Different activation frequencies in contralateral and ipsilateral hemispheres

The reliability of bilateral activation across animals, regardless of the specific physical location was evaluated by activation frequency at different cortical areas at the population level (n = 12) and animals (n = 11) as summarized in Table 1. With a criterion of 50% or greater activation frequency, 10 areas in both hemispheres were identified as responsive to nociceptive stimulation. In comparison, only four areas (bilateral S2/PV, ipsilateral VS and Ri) were classified as responsive to innocuous tactile stimulation.

Nociceptive heat stimulation activated contralateral areas at higher frequencies than ipsilateral areas. The most consistent activation was observed in contralateral S2/PV (83%) and VS (83%). Interestingly, activation frequencies of ipsilateral areas were in general higher than the corresponding contralateral areas under tactile stimulus conditions. The most commonly activated cortical areas to tactile stimulation included bilateral S2/PV (67% for contralateral and 78% for ipsilateral hemisphere).

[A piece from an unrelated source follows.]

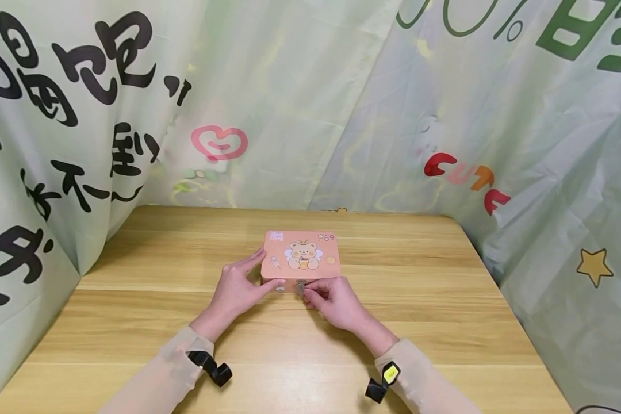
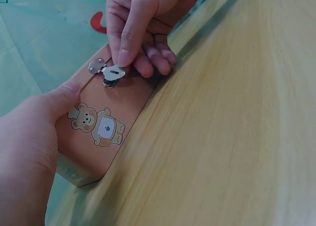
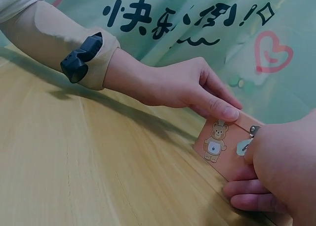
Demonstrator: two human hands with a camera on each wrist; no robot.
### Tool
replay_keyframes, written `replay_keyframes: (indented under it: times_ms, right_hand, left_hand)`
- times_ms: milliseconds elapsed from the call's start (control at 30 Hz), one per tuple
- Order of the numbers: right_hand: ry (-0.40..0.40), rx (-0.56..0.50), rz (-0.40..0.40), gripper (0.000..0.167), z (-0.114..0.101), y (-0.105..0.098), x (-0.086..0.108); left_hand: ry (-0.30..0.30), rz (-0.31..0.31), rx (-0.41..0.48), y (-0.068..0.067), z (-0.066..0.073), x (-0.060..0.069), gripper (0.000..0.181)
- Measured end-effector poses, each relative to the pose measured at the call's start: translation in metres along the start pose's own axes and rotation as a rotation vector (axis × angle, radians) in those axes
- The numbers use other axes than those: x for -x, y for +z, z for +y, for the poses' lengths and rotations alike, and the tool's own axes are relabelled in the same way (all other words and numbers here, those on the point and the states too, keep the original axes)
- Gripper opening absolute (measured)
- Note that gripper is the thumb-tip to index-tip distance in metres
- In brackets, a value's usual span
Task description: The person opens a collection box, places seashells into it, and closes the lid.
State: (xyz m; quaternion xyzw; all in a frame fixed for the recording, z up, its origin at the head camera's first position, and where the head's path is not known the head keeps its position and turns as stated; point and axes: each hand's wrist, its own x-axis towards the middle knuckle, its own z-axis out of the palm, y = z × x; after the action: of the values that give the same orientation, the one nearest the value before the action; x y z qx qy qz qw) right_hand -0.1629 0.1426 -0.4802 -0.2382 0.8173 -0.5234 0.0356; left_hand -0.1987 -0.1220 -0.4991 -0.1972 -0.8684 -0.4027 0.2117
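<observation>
A pink box [image 1: 301,253] with a bear printed on its lid sits on the table, lid down. My left hand [image 1: 238,287] grips its left end, thumb on the front near the lid's edge and fingers along the side. On the front face, a silver metal latch [image 2: 113,72] hangs from a small riveted plate and tilts out a little over its catch. My right hand [image 1: 336,299] pinches the latch's edge between thumb and forefinger; in the left wrist view its other fingers curl loosely beside the box. A second bear print [image 3: 216,143] shows on the front.
The wooden table [image 1: 424,322] extends around the box on every side. A pale printed curtain [image 1: 290,115] hangs behind it and along both sides. Black wrist cameras are strapped over the left sleeve [image 1: 176,362] and the right sleeve [image 1: 419,374].
</observation>
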Motion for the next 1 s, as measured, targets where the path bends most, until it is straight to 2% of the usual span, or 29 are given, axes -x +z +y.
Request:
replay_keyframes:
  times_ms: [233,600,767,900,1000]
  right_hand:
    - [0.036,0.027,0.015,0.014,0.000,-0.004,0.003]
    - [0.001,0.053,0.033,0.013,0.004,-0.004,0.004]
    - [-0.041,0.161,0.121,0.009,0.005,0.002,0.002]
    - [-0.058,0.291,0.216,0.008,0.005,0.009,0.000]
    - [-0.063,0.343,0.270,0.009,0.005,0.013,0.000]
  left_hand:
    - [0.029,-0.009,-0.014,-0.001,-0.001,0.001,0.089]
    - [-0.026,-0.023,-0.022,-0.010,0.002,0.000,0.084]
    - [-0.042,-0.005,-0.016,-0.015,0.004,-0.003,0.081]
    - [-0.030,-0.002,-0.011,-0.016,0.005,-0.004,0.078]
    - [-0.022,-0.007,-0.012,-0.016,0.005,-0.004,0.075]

Bilateral S2/PV regions seemed to be the most consistently activated cortical area in response to both nociceptive heat and tactile stimuli. The largest activation frequency difference was observed in bilateral pIns, which was activated in 58% of scans (7/12) during nociceptive heat stimulation, but in only 22% (contralateral, 2/9) to 33% (ipsilateral, 3/9) of scans during tactile stimulation.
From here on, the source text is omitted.